__Description of the task__: Print out the full listing below, word for word.

__Data block__:
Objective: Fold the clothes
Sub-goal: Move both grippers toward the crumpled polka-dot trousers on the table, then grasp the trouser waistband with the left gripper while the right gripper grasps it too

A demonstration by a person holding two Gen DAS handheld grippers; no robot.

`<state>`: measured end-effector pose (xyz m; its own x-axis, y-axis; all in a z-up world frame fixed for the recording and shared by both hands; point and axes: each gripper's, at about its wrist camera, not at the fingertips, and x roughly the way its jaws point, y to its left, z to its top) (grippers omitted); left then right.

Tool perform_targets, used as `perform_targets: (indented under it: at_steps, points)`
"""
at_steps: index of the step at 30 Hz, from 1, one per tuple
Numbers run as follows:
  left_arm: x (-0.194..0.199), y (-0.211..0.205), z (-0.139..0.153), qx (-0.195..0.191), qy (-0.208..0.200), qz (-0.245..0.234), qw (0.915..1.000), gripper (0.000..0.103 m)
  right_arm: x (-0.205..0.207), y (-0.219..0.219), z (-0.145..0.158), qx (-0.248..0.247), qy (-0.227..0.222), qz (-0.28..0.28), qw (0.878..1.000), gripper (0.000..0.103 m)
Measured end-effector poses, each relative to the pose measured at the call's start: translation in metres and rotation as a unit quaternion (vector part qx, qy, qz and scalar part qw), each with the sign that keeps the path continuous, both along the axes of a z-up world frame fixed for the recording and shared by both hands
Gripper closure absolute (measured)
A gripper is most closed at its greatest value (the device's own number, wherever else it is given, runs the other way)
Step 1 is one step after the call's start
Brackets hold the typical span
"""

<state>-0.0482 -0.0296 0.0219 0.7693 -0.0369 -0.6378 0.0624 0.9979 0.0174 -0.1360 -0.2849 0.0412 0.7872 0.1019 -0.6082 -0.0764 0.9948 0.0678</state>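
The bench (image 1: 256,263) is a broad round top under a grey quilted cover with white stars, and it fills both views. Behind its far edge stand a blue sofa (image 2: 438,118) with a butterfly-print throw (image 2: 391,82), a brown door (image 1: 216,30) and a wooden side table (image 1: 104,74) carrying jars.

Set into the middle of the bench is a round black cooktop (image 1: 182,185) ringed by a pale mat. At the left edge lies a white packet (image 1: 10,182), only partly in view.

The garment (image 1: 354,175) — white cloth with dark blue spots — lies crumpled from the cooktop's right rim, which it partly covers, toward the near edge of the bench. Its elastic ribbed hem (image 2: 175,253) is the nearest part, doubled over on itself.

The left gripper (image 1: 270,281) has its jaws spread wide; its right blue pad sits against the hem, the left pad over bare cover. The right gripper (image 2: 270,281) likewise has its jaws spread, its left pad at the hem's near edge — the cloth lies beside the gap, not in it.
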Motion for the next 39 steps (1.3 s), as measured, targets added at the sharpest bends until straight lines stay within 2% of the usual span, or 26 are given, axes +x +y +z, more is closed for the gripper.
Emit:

__Exercise solution__:
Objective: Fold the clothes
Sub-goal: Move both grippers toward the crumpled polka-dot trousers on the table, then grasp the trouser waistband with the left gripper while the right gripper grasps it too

A demonstration by a person holding two Gen DAS handheld grippers; no robot.

`<state>`: measured end-effector pose (xyz m; its own x-axis, y-axis; all in a z-up world frame fixed for the recording and shared by both hands; point and axes: each gripper's, at about its wrist camera, not at the fingertips, and x roughly the way its jaws point, y to its left, z to its top) (grippers omitted); left then right.

Tool perform_targets, used as `perform_targets: (indented under it: at_steps, points)`
"""
at_steps: index of the step at 30 Hz, from 1, one per tuple
Numbers run as follows:
  left_arm: x (-0.194..0.199), y (-0.211..0.205), z (-0.139..0.153), qx (-0.195..0.191), qy (-0.208..0.200), qz (-0.245..0.234), qw (0.915..1.000), gripper (0.000..0.103 m)
  right_arm: x (-0.205..0.207), y (-0.219..0.219), z (-0.145..0.158), qx (-0.248..0.247), qy (-0.227..0.222), qz (-0.28..0.28), qw (0.878..1.000), gripper (0.000..0.103 m)
Measured end-effector poses, each relative to the pose measured at the call's start: translation in metres and rotation as a unit quaternion (vector part qx, qy, qz and scalar part qw), each with the sign that keeps the path continuous, both along the axes of a z-up world frame fixed for the recording and shared by both hands
Gripper closure absolute (measured)
A gripper is most closed at its greatest value (the device's own number, wherever else it is given, runs the other way)
Step 1 is one step after the call's start
Brackets hold the typical span
"""

<state>-0.0482 -0.0296 0.0219 0.7693 -0.0369 -0.6378 0.0624 0.9979 0.0174 -0.1360 -0.2849 0.0412 0.7872 0.1019 -0.6082 -0.0764 0.9948 0.0678</state>
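The bench (image 1: 256,263) is a broad round top under a grey quilted cover with white stars, and it fills both views. Behind its far edge stand a blue sofa (image 2: 438,118) with a butterfly-print throw (image 2: 391,82), a brown door (image 1: 216,30) and a wooden side table (image 1: 104,74) carrying jars.

Set into the middle of the bench is a round black cooktop (image 1: 182,185) ringed by a pale mat. At the left edge lies a white packet (image 1: 10,182), only partly in view.

The garment (image 1: 354,175) — white cloth with dark blue spots — lies crumpled from the cooktop's right rim, which it partly covers, toward the near edge of the bench. Its elastic ribbed hem (image 2: 175,253) is the nearest part, doubled over on itself.

The left gripper (image 1: 270,281) has its jaws spread wide; its right blue pad sits against the hem, the left pad over bare cover. The right gripper (image 2: 270,281) likewise has its jaws spread, its left pad at the hem's near edge — the cloth lies beside the gap, not in it.
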Motion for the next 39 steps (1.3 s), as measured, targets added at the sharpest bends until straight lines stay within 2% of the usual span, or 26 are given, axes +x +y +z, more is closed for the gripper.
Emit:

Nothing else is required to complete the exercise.